● What the task requires: Print exactly, and only, the lines running from the line containing "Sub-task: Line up" through the end of the records below.

Top of Recorded information

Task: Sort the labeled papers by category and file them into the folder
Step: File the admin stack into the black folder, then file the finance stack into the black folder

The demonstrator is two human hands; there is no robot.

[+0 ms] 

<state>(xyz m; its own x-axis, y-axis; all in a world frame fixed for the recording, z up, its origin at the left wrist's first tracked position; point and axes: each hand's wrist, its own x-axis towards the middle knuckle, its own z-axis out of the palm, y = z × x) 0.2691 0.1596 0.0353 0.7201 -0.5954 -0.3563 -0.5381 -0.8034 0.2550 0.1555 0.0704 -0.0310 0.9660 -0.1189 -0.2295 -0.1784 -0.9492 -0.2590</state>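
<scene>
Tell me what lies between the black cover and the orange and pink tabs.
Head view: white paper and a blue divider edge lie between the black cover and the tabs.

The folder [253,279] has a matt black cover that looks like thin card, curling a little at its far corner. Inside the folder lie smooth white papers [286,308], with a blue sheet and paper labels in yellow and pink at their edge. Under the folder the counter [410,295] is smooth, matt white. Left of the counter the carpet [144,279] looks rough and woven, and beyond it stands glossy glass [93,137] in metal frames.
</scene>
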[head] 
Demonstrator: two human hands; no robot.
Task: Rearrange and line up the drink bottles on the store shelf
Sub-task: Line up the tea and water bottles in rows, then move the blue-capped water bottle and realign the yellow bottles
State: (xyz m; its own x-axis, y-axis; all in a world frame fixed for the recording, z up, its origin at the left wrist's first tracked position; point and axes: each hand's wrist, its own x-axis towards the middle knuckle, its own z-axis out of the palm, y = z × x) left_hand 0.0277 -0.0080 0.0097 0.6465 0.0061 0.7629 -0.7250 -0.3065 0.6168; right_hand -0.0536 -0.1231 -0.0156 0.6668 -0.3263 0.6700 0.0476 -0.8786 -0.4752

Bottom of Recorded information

● Solution below:
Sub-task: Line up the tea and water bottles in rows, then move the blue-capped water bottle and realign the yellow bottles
State: (xyz m; its own x-axis, y-axis; all in a world frame fixed for the recording, z up, its origin at the left wrist's first tracked position; point and axes: each hand's wrist, its own x-axis towards the middle knuckle, its own z-axis out of the palm, y = z × x) left_hand 0.0277 -0.0080 0.0097 0.6465 0.0061 0.7629 -0.7250 -0.3065 0.6168; right_hand -0.0536 -0.1231 -0.0156 0.6668 -0.3263 0.6700 0.0476 -0.8786 -0.4752

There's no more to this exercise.